Items listed in a dataset:
'''

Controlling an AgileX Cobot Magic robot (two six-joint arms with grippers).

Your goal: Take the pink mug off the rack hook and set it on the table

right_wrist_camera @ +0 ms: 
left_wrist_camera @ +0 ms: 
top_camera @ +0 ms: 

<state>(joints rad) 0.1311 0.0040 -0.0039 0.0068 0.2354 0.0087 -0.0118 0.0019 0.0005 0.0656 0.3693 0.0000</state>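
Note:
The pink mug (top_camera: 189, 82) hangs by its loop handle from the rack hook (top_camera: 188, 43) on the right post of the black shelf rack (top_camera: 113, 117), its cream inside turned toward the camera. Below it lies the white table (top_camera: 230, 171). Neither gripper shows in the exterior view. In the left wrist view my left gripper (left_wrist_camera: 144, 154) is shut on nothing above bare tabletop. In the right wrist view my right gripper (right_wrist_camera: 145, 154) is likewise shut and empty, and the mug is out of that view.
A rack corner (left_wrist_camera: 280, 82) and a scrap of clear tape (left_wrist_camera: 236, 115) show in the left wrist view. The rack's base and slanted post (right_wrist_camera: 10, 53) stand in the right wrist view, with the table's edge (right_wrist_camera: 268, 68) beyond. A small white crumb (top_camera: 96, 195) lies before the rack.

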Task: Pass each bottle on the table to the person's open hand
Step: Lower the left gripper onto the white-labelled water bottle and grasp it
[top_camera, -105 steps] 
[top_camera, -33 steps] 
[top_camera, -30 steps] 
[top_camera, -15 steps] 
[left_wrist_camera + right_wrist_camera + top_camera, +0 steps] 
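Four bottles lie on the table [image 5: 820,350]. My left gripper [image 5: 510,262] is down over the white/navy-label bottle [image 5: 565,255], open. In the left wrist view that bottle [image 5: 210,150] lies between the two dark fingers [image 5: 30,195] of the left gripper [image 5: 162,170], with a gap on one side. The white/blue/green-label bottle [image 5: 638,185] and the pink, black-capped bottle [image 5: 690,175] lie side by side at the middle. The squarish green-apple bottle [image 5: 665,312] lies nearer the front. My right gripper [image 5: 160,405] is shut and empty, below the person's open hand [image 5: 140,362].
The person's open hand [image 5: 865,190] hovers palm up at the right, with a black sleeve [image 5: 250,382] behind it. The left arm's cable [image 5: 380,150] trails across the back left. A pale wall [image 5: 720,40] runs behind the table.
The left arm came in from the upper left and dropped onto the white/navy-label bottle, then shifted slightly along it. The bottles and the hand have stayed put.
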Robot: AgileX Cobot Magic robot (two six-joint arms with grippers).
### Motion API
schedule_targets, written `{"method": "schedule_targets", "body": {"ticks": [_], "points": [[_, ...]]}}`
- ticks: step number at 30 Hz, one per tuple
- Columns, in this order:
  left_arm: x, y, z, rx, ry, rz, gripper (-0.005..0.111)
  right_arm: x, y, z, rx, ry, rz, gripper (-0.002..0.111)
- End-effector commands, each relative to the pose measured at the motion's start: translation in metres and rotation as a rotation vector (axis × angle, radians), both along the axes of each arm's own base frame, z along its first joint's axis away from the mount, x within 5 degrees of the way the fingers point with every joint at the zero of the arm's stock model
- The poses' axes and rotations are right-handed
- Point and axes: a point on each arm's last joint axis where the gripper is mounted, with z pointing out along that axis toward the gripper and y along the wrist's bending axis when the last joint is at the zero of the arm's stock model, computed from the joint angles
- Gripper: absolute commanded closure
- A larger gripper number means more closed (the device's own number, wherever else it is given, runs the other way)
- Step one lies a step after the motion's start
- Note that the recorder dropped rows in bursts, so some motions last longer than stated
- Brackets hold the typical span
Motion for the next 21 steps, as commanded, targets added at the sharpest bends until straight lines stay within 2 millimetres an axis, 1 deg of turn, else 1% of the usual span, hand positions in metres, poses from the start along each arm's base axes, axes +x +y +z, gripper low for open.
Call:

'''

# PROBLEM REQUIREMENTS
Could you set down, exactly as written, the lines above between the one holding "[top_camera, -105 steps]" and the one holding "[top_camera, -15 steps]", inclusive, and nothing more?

# EXERCISE ANSWER
[top_camera, -105 steps] 
[top_camera, -33 steps] 
[top_camera, -30 steps] 
[top_camera, -15 steps] 

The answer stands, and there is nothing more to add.